In the listing that follows, count the lines holding the word "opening" and report only that number.
★ ★ ★ ★
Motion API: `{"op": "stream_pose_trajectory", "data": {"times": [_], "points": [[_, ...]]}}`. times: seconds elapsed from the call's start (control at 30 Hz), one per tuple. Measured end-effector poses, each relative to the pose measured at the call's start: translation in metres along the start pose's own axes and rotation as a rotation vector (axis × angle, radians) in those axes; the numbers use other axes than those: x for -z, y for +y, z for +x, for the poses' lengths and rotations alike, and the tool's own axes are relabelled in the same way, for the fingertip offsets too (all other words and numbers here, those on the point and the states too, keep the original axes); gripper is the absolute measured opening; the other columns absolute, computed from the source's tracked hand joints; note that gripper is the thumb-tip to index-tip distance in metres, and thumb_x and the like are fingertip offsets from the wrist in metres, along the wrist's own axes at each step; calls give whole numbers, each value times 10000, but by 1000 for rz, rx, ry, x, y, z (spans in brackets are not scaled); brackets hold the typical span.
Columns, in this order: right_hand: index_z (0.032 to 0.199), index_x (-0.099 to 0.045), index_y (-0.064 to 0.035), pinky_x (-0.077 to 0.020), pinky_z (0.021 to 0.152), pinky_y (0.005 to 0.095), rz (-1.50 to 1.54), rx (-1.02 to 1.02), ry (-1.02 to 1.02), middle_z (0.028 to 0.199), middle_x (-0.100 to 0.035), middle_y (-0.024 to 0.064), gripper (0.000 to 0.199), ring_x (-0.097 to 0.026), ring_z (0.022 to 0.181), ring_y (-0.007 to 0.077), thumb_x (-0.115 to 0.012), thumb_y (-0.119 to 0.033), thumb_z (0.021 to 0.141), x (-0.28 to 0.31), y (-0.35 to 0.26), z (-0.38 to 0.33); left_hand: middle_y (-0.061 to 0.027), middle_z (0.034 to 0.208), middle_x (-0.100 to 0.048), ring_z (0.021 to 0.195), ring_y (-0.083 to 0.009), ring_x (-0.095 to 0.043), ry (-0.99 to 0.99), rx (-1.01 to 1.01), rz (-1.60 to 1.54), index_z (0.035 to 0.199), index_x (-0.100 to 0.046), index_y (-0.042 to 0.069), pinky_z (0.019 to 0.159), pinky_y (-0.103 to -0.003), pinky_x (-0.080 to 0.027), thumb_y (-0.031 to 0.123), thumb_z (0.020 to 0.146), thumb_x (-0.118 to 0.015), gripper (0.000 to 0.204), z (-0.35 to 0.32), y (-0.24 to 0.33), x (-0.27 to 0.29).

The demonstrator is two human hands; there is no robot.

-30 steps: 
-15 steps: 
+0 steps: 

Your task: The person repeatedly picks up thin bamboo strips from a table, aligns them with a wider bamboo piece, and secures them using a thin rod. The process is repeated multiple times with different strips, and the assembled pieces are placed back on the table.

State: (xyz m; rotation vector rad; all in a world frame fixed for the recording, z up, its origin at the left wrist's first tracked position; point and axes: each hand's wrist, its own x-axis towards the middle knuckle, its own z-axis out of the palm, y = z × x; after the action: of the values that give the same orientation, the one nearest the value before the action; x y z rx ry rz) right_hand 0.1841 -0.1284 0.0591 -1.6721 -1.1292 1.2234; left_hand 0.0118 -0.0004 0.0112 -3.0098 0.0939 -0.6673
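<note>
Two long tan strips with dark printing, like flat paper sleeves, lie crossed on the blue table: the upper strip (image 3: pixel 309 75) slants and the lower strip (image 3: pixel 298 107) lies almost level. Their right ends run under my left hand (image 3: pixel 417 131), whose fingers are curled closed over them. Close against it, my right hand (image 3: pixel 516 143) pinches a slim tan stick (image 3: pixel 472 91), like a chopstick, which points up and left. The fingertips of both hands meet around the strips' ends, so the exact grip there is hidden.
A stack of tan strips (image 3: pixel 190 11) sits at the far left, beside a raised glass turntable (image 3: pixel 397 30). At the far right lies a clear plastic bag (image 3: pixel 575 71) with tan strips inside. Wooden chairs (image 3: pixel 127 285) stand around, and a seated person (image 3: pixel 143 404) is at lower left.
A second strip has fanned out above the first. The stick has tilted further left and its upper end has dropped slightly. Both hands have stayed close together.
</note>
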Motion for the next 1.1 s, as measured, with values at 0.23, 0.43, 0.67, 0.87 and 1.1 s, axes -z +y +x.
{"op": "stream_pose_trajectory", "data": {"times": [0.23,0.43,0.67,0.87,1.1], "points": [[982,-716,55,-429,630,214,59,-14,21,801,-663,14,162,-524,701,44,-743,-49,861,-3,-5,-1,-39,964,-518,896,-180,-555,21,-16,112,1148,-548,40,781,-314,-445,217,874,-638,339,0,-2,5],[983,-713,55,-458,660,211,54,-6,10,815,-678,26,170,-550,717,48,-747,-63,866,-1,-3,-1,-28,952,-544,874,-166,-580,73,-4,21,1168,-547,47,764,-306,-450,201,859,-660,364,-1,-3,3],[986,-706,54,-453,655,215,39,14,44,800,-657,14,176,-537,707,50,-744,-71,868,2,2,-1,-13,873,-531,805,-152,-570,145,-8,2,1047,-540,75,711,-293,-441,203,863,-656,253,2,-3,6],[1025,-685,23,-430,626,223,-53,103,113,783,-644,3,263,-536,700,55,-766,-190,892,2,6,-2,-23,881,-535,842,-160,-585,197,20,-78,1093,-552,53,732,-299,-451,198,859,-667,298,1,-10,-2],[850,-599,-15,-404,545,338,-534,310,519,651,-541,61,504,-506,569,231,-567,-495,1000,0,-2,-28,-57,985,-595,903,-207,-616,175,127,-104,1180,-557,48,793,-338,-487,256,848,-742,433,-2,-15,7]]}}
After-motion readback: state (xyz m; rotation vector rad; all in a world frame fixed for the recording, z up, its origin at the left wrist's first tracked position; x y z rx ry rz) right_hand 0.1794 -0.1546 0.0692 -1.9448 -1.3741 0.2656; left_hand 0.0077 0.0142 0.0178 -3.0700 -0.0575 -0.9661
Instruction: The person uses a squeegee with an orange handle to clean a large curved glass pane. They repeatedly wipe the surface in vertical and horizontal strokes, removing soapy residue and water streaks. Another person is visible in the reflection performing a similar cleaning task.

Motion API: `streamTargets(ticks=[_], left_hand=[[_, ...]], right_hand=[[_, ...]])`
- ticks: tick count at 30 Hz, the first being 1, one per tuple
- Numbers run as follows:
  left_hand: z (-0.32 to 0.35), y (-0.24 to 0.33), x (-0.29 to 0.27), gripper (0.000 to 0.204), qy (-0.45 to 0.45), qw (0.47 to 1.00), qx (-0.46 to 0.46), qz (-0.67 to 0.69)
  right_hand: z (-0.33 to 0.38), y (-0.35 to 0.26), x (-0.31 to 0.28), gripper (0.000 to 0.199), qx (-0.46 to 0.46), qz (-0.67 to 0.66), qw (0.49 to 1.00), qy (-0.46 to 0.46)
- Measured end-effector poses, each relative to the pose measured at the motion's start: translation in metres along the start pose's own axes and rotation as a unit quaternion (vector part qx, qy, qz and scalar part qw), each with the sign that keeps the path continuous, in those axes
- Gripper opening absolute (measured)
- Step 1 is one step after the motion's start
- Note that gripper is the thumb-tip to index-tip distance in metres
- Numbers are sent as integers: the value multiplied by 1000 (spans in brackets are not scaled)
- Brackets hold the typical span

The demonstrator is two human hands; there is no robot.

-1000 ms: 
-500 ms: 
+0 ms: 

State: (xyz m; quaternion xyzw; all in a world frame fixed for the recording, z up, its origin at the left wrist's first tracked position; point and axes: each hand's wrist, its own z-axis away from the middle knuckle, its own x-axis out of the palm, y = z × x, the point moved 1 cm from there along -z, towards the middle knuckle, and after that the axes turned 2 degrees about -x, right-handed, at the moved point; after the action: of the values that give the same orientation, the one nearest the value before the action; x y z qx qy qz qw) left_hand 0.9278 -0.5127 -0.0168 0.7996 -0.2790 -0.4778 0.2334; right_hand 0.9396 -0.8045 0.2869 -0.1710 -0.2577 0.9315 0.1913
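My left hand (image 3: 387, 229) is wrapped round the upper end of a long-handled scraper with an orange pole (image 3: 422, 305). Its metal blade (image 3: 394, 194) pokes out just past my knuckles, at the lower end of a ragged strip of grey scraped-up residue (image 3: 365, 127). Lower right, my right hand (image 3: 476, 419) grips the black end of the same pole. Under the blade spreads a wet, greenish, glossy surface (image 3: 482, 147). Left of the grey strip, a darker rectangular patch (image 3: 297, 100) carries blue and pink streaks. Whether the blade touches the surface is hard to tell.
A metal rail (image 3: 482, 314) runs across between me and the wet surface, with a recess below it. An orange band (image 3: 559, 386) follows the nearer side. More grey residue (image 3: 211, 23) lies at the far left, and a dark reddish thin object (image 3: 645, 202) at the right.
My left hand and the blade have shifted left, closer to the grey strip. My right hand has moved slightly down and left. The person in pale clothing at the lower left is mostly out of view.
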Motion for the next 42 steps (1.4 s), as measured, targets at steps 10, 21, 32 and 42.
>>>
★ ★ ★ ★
Answer section> 2